• EXERCISE
Could you print the data that follows exactly as given?

══ DATASET SECTION ══

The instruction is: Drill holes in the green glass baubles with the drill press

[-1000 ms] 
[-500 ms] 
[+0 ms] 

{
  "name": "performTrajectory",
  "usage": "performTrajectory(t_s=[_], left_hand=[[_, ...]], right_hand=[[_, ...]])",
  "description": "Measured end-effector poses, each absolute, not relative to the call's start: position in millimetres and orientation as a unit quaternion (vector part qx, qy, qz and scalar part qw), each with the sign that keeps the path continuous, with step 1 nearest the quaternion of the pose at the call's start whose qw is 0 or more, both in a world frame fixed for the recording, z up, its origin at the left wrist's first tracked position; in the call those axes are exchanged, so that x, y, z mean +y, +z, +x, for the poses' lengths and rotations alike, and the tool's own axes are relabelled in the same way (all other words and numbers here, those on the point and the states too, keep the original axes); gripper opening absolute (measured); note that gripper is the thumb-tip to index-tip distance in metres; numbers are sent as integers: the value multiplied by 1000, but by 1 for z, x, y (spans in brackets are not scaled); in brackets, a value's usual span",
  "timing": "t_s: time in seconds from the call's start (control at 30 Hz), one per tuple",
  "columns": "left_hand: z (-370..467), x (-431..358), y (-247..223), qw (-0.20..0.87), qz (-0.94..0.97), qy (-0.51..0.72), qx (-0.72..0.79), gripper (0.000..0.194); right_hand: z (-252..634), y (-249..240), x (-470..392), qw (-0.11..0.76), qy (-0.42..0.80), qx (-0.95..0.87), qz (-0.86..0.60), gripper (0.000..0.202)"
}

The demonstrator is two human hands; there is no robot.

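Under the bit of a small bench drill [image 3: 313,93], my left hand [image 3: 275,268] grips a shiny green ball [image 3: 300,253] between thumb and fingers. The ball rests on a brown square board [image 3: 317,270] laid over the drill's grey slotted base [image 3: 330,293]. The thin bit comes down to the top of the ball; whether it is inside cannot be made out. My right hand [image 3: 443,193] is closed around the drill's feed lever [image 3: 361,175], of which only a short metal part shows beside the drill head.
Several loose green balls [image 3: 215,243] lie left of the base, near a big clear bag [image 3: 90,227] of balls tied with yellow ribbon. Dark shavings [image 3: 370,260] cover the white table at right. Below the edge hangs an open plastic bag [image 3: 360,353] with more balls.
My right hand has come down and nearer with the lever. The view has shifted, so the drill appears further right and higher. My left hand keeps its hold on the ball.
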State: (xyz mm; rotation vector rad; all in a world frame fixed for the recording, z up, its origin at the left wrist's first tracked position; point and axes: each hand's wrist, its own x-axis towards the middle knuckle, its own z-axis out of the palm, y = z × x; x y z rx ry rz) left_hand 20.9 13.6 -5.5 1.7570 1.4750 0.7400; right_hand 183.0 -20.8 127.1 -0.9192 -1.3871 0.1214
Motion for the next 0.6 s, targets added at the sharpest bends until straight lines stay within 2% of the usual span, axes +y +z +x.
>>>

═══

• WRITTEN REPLY
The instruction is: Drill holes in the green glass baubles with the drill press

[-1000 ms] 
[-500 ms] 
[+0 ms] 

{
  "name": "performTrajectory",
  "usage": "performTrajectory(t_s=[_], left_hand=[[_, ...]], right_hand=[[_, ...]])",
  "description": "Measured end-effector poses, each absolute, not relative to the call's start: position in millimetres and orientation as a unit quaternion (vector part qx, qy, qz and scalar part qw), each with the sign that keeps the path continuous, with step 1 nearest the quaternion of the pose at the call's start whose qw is 0 or more, both in a world frame fixed for the recording, z up, its origin at the left wrist's first tracked position; in the call those axes are exchanged, so that x, y, z mean +y, +z, +x, for the poses' lengths and rotations alike, and the tool's own axes are relabelled in the same way (all other words and numbers here, those on the point and the states too, keep the original axes); gripper opening absolute (measured); note that gripper is the thumb-tip to index-tip distance in metres; numbers are sent as integers: the value multiplied by 1000, but by 1 for z, x, y (spans in brackets are not scaled); in brackets, a value's usual span",
  "timing": "t_s: time in seconds from the call's start (control at 30 Hz), one per tuple",
  "columns": "left_hand: z (-370..467), x (-431..358), y (-247..223), qw (-0.20..0.87), qz (-0.94..0.97), qy (-0.51..0.72), qx (-0.72..0.79), gripper (0.000..0.194); right_hand: z (-252..634), y (-249..240), x (-470..392), qw (-0.11..0.76), qy (-0.42..0.80), qx (-0.95..0.87), qz (-0.86..0.60), gripper (0.000..0.202)"
}

The demonstrator is two human hands; there is no robot.

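Under the bit of a small bench drill [image 3: 313,93], my left hand [image 3: 275,268] grips a shiny green ball [image 3: 300,253] between thumb and fingers. The ball rests on a brown square board [image 3: 317,270] laid over the drill's grey slotted base [image 3: 330,293]. The thin bit comes down to the top of the ball; whether it is inside cannot be made out. My right hand [image 3: 443,193] is closed around the drill's feed lever [image 3: 361,175], of which only a short metal part shows beside the drill head.
Several loose green balls [image 3: 215,243] lie left of the base, near a big clear bag [image 3: 90,227] of balls tied with yellow ribbon. Dark shavings [image 3: 370,260] cover the white table at right. Below the edge hangs an open plastic bag [image 3: 360,353] with more balls.
My right hand has come down and nearer with the lever. The view has shifted, so the drill appears further right and higher. My left hand keeps its hold on the ball.
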State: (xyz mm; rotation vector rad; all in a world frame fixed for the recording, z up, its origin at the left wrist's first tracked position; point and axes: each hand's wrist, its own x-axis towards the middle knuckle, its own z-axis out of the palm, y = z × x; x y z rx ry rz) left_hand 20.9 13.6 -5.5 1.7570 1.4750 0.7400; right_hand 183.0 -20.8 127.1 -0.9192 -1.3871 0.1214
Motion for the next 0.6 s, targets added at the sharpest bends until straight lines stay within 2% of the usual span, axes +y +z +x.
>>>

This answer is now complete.